> [Exercise description]:
A complete answer retypes each of the records below precisely and includes none of the pictures.

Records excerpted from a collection
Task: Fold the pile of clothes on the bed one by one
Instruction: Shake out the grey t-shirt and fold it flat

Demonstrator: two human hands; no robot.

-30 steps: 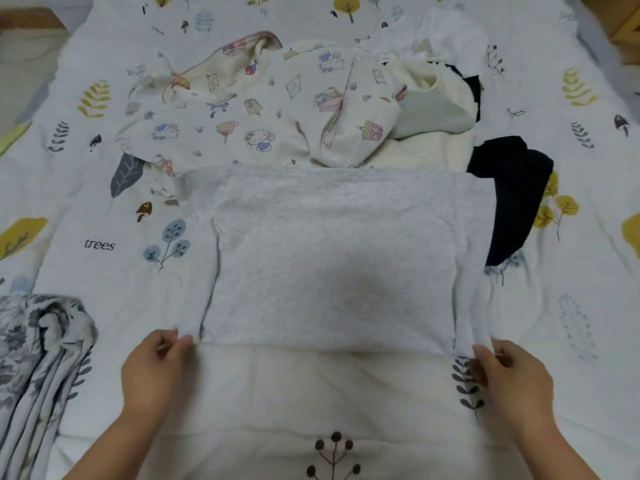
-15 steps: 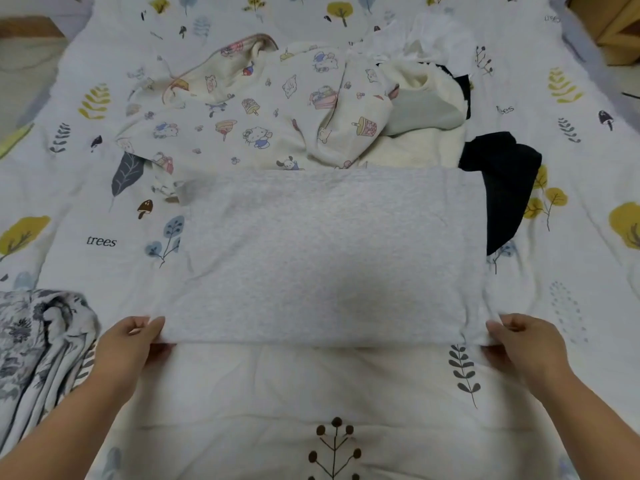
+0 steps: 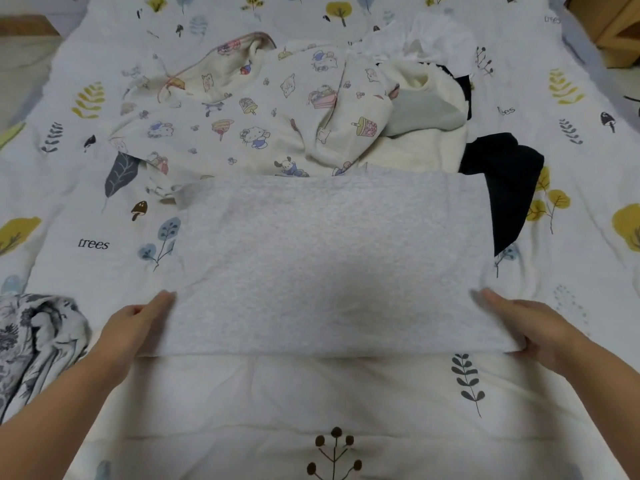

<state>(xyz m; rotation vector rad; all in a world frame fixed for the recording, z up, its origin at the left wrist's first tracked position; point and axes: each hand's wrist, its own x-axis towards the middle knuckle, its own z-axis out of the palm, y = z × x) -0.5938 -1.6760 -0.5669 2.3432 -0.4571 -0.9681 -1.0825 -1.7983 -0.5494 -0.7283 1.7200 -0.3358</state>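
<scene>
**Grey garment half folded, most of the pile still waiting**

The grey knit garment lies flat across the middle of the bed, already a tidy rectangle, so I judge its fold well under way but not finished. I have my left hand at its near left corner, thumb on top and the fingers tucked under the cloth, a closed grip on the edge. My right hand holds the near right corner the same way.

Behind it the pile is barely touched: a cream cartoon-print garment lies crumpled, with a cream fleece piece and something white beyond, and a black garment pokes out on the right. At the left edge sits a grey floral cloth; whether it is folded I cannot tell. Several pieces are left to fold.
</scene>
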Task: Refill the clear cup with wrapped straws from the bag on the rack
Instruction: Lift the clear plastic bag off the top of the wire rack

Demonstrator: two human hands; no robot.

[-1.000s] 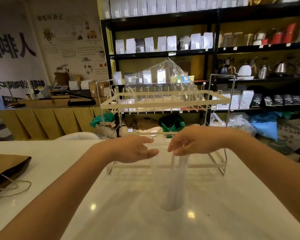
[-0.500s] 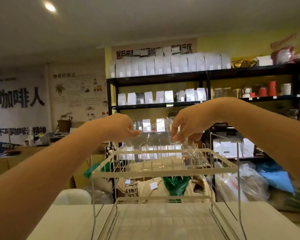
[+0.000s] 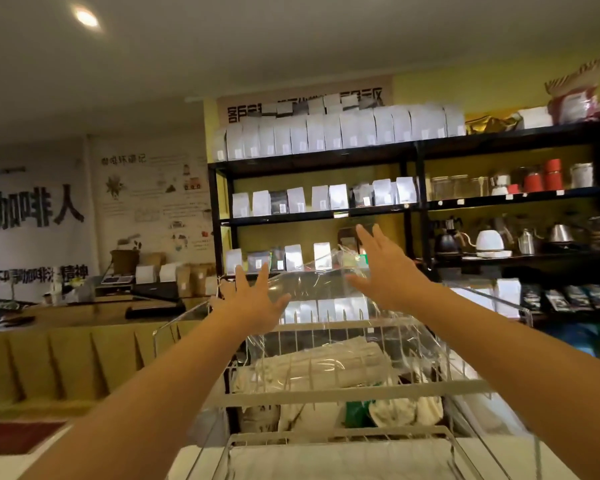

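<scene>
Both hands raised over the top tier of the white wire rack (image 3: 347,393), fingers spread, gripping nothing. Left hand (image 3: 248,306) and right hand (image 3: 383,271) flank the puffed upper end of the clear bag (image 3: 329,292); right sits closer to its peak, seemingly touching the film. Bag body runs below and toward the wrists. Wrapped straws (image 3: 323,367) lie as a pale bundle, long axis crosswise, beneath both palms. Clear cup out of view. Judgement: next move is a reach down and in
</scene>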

> [Exercise solution]:
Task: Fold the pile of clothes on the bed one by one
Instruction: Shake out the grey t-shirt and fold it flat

Demonstrator: two human hands; no robot.

-30 steps: 
-15 steps: 
+0 steps: 

<state>(xyz m; rotation vector rad; all in a world frame fixed for the recording, z up, its origin at the left wrist's first tracked position; point and axes: each hand's wrist, its own x-axis towards the middle knuckle, its own z-axis out of the palm, y = z × x) -0.5938 -1.6760 -0.5669 2.3432 -0.4571 -0.9681 -1.0825 -1.7983 -0.5494 -0.7283 1.7200 -0.3358</state>
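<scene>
**Grey garment half folded, most of the pile still waiting**

The grey knit garment lies flat across the middle of the bed, already a tidy rectangle, so I judge its fold well under way but not finished. I have my left hand at its near left corner, thumb on top and the fingers tucked under the cloth, a closed grip on the edge. My right hand holds the near right corner the same way.

Behind it the pile is barely touched: a cream cartoon-print garment lies crumpled, with a cream fleece piece and something white beyond, and a black garment pokes out on the right. At the left edge sits a grey floral cloth; whether it is folded I cannot tell. Several pieces are left to fold.
</scene>
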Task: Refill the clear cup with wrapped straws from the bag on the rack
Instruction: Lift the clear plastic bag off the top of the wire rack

Demonstrator: two human hands; no robot.

[-1.000s] 
[-0.500s] 
[+0.000s] 

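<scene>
Both hands raised over the top tier of the white wire rack (image 3: 347,393), fingers spread, gripping nothing. Left hand (image 3: 248,306) and right hand (image 3: 383,271) flank the puffed upper end of the clear bag (image 3: 329,292); right sits closer to its peak, seemingly touching the film. Bag body runs below and toward the wrists. Wrapped straws (image 3: 323,367) lie as a pale bundle, long axis crosswise, beneath both palms. Clear cup out of view. Judgement: next move is a reach down and in
</scene>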

No more work is needed on this answer.